Bob: We often forget that we are living in the middle of a spiritual battlefield. There’s spiritual warfare going on, all around us, all the time. Dave Harvey says that’s one reason why marriage can be so difficult.

Dave H.: We struggle, not against flesh and blood; the devil is a roaring lion, seeking whom he will devour. There are these things in Scripture, where Scripture is clear that these issues are influences. We don’t necessarily understand all the ways that they influence or where they influence; and it’s not like we study Scripture and come away with: “One, two, three, this is the pathway that Satan attacks us.” Nevertheless, we cannot understand personhood, from a biblical perspective, unless we include these influences as well.
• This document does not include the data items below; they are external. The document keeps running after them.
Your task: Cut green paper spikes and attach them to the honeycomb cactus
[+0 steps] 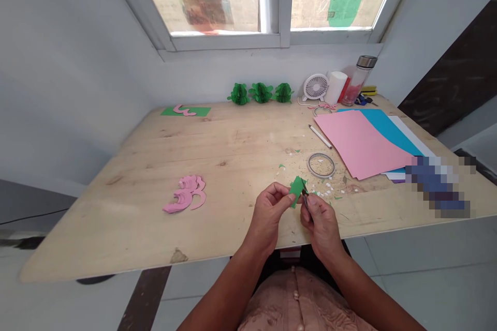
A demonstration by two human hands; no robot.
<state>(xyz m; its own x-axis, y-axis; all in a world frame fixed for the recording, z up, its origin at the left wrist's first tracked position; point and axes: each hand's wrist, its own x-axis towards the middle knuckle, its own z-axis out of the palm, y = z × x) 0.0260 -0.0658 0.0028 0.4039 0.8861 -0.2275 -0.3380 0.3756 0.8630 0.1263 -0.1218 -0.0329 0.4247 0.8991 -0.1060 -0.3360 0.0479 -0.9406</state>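
Note:
Near the table's front edge, my left hand [274,204] pinches a small piece of green paper [296,189] between thumb and fingers. My right hand [320,220] is closed around a pair of dark scissors [305,192], whose blades lie against the paper's right edge. Most of the scissors' handles are hidden by my fingers. Just beyond my hands a roll of clear tape [321,165] lies flat, with small white and green paper scraps [328,186] scattered round it.
Pink cut-paper curls [186,194] lie at left; pink strips rest on a green sheet [202,111] at the back left. Green folded-paper shapes [261,92] stand by the wall. At right are a white pen [320,136], pink sheets [361,139], a small fan [316,87] and a bottle [359,83].

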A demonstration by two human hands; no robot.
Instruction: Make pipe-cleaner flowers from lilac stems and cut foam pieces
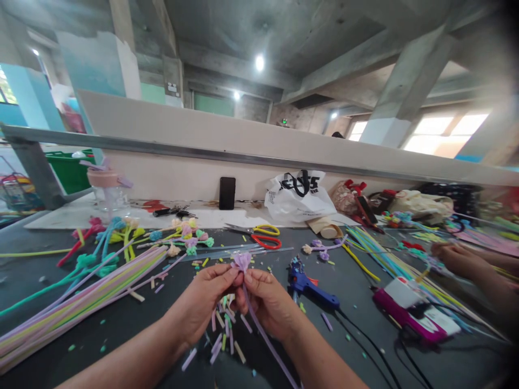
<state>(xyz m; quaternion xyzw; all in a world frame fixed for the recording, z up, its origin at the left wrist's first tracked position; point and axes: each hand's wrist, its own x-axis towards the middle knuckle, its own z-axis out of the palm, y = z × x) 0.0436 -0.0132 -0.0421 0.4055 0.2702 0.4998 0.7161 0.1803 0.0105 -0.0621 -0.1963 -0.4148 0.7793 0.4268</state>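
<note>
Between my two hands is a lilac pipe-cleaner flower [242, 261], its head pointing up and its long stem trailing down toward me. My left hand [206, 294] pinches the base of the head from the left. From the right, my right hand [267, 297] grips the same spot, thumb and fingers closed. Under the hands lie several short cut pieces of pipe cleaner [217, 346] in lilac, cream and green. Scissors [265, 236] with red and yellow handles rest just beyond the flower. A blue glue gun [312, 287] lies to the right of my right hand.
Long pastel pipe cleaners [117, 292] fan out at left, near finished flowers [190, 235]. A phone [227, 193] leans on the back panel beside a white bag [300, 194]. A magenta power strip [417, 313] with cables sits right, near another person's hands [458, 259].
</note>
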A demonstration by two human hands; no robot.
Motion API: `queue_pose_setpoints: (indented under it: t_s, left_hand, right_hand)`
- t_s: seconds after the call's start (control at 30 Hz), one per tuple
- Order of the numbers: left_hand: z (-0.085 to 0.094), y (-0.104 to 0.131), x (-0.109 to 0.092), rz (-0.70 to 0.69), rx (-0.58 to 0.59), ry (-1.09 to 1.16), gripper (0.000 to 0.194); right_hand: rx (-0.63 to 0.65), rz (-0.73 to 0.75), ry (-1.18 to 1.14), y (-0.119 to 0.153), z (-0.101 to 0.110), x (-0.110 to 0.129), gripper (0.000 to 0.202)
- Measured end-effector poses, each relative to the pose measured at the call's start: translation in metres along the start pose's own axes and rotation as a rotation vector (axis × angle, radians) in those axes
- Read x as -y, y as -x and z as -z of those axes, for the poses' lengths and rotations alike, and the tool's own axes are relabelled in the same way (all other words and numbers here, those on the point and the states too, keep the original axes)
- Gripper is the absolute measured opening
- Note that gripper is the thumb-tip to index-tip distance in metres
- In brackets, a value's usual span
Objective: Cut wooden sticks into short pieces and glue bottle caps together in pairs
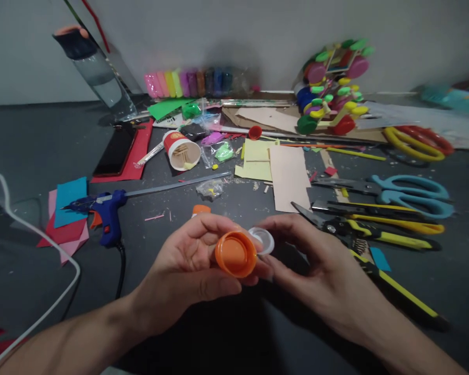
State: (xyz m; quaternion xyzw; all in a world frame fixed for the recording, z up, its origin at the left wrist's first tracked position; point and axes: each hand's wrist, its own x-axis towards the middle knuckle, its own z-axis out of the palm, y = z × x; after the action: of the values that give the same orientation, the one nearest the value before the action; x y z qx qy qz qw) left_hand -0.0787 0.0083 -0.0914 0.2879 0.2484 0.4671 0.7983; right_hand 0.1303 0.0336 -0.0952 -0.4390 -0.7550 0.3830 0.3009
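My left hand (195, 260) holds a round orange plastic cap or cup (236, 255), its hollow side turned toward me. Beside it, my right hand (308, 255) pinches a small clear round lid (262, 240) between thumb and fingers, close to the orange piece's right edge. Both pieces are above the dark table, near its front middle. Another orange item (201, 210) shows just behind my left fingers, mostly hidden by them.
A blue glue gun (111, 213) lies left, near a phone (116, 150) and a water bottle (101, 78). A paper cup (182, 151) rests on its side. Blue scissors (414, 192) and pliers (398, 239) lie right. Clay models (336, 99) stand at the back.
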Motion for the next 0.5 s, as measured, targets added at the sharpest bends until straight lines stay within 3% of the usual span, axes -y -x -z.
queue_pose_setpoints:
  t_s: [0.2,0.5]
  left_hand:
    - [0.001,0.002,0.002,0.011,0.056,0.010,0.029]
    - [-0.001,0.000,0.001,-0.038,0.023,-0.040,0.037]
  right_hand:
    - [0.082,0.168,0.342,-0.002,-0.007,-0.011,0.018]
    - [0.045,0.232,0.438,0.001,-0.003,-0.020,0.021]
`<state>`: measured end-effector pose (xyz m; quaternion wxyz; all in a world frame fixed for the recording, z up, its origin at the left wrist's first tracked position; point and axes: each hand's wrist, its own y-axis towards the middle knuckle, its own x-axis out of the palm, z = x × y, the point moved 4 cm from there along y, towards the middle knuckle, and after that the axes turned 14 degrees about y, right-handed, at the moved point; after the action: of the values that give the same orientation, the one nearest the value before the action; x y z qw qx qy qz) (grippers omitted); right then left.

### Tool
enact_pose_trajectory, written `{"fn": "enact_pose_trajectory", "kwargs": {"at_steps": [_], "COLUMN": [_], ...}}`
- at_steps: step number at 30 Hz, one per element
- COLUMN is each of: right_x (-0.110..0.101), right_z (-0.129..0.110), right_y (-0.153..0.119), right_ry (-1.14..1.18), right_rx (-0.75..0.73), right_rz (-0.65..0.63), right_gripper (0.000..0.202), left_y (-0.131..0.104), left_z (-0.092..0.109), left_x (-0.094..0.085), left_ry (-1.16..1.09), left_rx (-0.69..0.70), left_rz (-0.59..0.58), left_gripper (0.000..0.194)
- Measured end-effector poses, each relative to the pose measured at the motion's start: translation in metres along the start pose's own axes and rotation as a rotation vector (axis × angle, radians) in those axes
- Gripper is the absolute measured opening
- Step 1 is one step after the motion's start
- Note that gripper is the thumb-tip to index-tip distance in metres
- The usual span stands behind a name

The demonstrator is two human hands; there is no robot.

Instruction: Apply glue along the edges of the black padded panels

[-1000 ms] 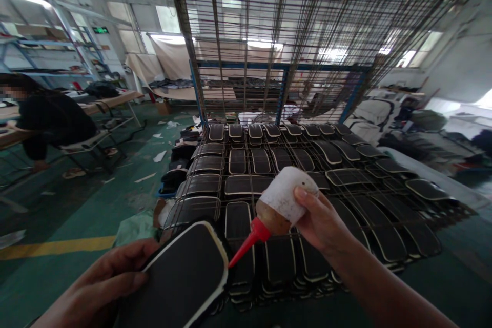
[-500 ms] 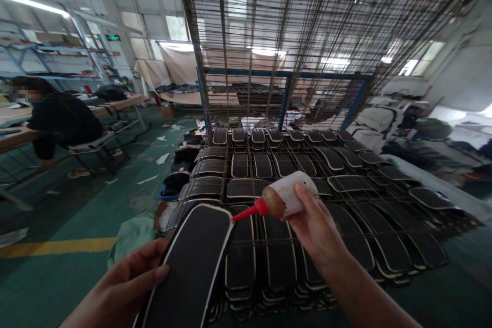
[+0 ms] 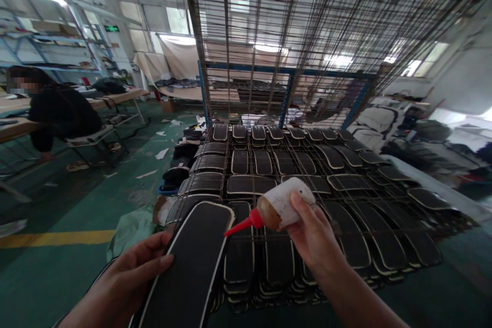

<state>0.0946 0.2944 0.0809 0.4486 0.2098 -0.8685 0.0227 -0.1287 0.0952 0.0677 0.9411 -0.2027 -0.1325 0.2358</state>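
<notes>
A long black panel with rounded corners (image 3: 188, 266) and a pale line around its border is tilted up in front of me. My left hand (image 3: 134, 269) grips its left edge, thumb on the face and fingers partly hidden. In my right hand (image 3: 313, 230) is a whitish glue bottle (image 3: 286, 202), lying almost sideways, with brownish liquid near its neck. Its red nozzle (image 3: 242, 225) points left, the tip at the panel's right edge just below the upper corner.
Rows of similar black panels (image 3: 251, 186) lie on a wire rack (image 3: 269, 154), with more wire racks (image 3: 307, 20) tilted above. At far left a person (image 3: 63, 107) sits by a table (image 3: 132, 93). Paper scraps (image 3: 162, 154) and a green sack (image 3: 132, 230) are on the floor.
The nozzle tip has moved down along the panel's right edge from near the upper corner. My right hand and the bottle have shifted slightly left and down.
</notes>
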Motion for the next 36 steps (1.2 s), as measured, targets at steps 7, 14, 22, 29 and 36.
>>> {"fn": "enact_pose_trajectory", "kwargs": {"at_steps": [7, 14, 22, 29, 36], "right_x": [0.006, 0.01, 0.008, 0.017, 0.021], "right_z": [0.004, 0.009, 0.016, 0.017, 0.02], "right_y": [-0.016, -0.029, -0.046, -0.059, -0.067], "right_ry": [-0.039, -0.067, -0.118, -0.179, -0.158], "right_rx": [0.018, 0.028, 0.072, 0.146, 0.16], "right_rz": [-0.058, -0.086, -0.181, -0.251, -0.201], "right_gripper": [0.024, 0.032, 0.048, 0.059, 0.065], "left_y": [0.001, 0.0, 0.004, 0.008, 0.008], "left_z": [0.0, 0.003, -0.001, 0.001, 0.008], "left_x": [0.001, 0.002, -0.004, -0.01, -0.018], "left_ry": [-0.029, -0.024, 0.003, -0.05, -0.067], "left_rx": [-0.013, -0.042, -0.004, 0.005, 0.022], "left_rz": [0.03, 0.088, 0.109, 0.175, 0.225], "left_gripper": [0.048, 0.049, 0.029, 0.018, 0.012]}}
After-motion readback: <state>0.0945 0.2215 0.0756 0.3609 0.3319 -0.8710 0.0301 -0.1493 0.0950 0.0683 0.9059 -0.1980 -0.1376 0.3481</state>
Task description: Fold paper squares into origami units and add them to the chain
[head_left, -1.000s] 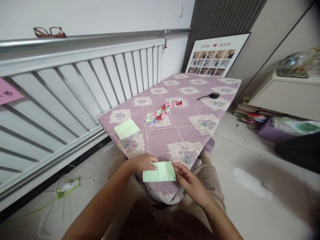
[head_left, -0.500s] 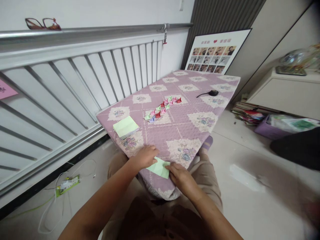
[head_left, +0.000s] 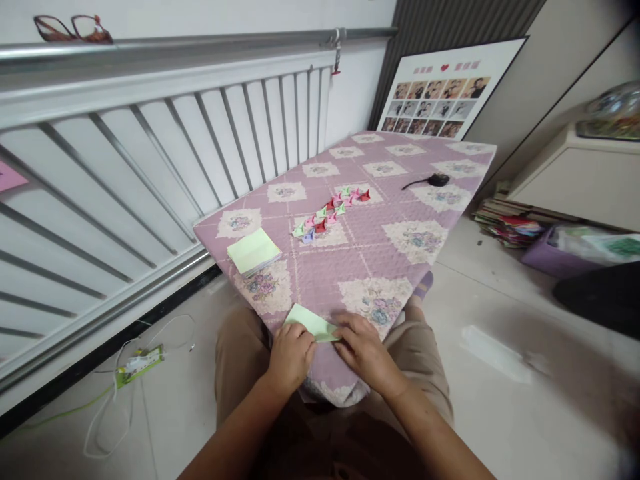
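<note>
Left hand (head_left: 291, 355) and right hand (head_left: 361, 345) both grip the green paper (head_left: 313, 322), I see; it stretches between them, one corner poking out past the left grip.

The paper (head_left: 313, 322) is a pale, light green. It is thin and small, with straight edges. It is down low over the near end of the tabletop (head_left: 340, 267), and it sits at a slant. Its top left corner points up and away, and its far edge slopes down to the right. The left hand (head_left: 291, 353) holds and hides its left, near part. The right hand (head_left: 364, 350) holds its right tip. The green looks a bit darker near that tip, but any fold there is hard to see.
</note>
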Action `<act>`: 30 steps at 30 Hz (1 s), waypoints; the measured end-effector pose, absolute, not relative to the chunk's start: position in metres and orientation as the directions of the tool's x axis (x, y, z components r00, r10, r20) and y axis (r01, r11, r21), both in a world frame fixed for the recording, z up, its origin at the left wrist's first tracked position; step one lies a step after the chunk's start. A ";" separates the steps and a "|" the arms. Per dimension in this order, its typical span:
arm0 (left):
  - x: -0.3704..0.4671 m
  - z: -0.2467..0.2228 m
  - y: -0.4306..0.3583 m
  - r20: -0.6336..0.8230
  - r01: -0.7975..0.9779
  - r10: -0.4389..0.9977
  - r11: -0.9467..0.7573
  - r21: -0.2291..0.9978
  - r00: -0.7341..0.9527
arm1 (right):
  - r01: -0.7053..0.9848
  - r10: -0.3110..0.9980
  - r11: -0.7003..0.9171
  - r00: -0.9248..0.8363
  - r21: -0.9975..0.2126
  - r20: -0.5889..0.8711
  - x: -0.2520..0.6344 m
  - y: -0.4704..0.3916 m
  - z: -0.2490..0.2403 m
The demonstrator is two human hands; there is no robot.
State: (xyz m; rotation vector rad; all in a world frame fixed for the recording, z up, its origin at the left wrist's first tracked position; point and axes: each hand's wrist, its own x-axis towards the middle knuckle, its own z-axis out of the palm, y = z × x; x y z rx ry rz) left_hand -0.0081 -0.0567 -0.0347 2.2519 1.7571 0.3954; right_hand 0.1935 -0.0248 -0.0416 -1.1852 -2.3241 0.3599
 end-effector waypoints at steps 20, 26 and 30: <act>-0.006 -0.029 -0.049 -0.050 0.953 0.998 -0.022 0.304 0.039 | 0.811 0.951 0.301 -0.215 -0.501 0.223 0.172 -0.003 -0.045; -0.004 -0.028 -0.045 -0.072 0.963 0.997 -0.020 0.267 0.041 | 0.815 0.947 0.307 -0.208 -0.492 0.246 0.172 -0.005 -0.046; -0.005 -0.028 -0.044 -0.086 0.965 0.996 -0.009 0.262 0.033 | 0.821 0.947 0.303 -0.200 -0.485 0.252 0.171 -0.005 -0.047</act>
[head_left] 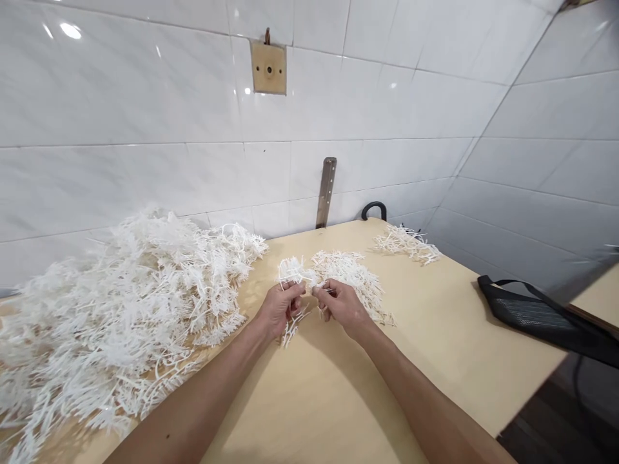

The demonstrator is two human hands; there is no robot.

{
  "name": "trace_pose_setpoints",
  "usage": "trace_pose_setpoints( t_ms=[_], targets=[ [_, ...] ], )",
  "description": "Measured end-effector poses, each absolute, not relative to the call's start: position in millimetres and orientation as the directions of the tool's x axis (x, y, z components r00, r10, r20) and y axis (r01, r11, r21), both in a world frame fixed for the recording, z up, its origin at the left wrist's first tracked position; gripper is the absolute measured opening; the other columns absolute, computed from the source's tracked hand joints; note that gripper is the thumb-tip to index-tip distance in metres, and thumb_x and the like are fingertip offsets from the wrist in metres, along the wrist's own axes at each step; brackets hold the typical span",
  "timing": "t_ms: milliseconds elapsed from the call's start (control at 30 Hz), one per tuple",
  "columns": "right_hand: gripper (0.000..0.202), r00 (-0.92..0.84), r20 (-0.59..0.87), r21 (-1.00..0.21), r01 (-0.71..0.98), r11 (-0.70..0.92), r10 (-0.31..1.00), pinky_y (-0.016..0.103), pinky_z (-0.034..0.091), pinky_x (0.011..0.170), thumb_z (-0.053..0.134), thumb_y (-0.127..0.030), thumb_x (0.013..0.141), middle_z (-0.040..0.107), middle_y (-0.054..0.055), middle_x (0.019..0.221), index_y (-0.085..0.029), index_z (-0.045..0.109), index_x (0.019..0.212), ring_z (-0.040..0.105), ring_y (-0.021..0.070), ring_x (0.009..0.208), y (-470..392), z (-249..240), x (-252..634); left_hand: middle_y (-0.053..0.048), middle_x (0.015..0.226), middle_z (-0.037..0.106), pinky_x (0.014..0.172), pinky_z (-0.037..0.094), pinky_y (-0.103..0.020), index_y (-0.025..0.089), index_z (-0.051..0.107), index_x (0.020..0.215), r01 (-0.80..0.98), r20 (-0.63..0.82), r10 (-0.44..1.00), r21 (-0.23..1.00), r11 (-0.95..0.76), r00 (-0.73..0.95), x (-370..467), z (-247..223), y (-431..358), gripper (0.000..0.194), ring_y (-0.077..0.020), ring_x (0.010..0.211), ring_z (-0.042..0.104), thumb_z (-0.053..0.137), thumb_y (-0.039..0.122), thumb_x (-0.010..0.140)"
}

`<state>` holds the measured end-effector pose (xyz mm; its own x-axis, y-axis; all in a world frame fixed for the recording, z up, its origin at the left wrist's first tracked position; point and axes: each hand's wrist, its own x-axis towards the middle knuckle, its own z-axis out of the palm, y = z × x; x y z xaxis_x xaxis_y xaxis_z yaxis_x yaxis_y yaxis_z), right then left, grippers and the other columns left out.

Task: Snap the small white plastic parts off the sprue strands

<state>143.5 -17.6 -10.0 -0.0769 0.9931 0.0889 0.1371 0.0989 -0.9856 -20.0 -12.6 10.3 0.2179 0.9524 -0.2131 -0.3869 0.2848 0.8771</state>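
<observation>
Near the middle of the table, my left hand point(284, 307) pinches a white branched plastic sprig point(292, 270) between thumb and fingers. My right hand point(339, 303) is closed just beside it, its thumb and forefinger gripping the sprig's other side close to the left fingertips. The exact grip point is partly hidden by the fingers. Behind and under my right hand lies a small pile of white sprigs point(355, 274). To the left spreads a large heap of the same frilly white sprigs point(140, 290).
A smaller bunch of thin white pieces point(407, 243) lies at the table's far right corner. A black mesh bag point(536, 316) hangs over the right edge of the tan table point(435, 335). A metal bracket point(326, 192) and a black hook-shaped handle point(374, 207) stand by the tiled wall.
</observation>
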Motion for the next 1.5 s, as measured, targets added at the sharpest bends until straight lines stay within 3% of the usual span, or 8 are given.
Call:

Bob: This is FamilyLife Today for Monday, April 20th. Our hosts are Dave and Ann Wilson; I’m Bob Lepine. You’ll find us online at FamilyLifeToday.com. When we begin to understand that there is an enemy, who wants to destroy our marriage and who his actively working toward that end, that can change our perspective on conflict in marriage. We’ll talk more about that today. Stay with us.

And welcome to FamilyLife Today. Thanks for joining us. You know, this was more than a decade ago that I got a book sent to me that had an interesting title. I mean, if you think you want a book to be something that people would go, “Oh, yes, I want to read this!”—a book called When Sinners Say “I Do,” you look at it and go, “I don’t know if I want to identify there,”—right? [Laughter]—at least, not at the start.

But I picked it up; it’s a great book on marriage. We called the author, Dave Harvey; we said, “Come in and do some interviews.” They were great interviews, because the book was great.

Dave: That was a long time ago, Bob.

Bob: It was a long time ago.

Dave: Ten years?

Bob: This was more than ten years ago; because we started, a few years later, putting The Art of Marriage video series together. I said, “We need to do an interview with Dave Harvey for The Art of Marriage.” I went to Philadelphia, where he was, sat down with him, videotaped an interview that wound up in The Art of Marriage.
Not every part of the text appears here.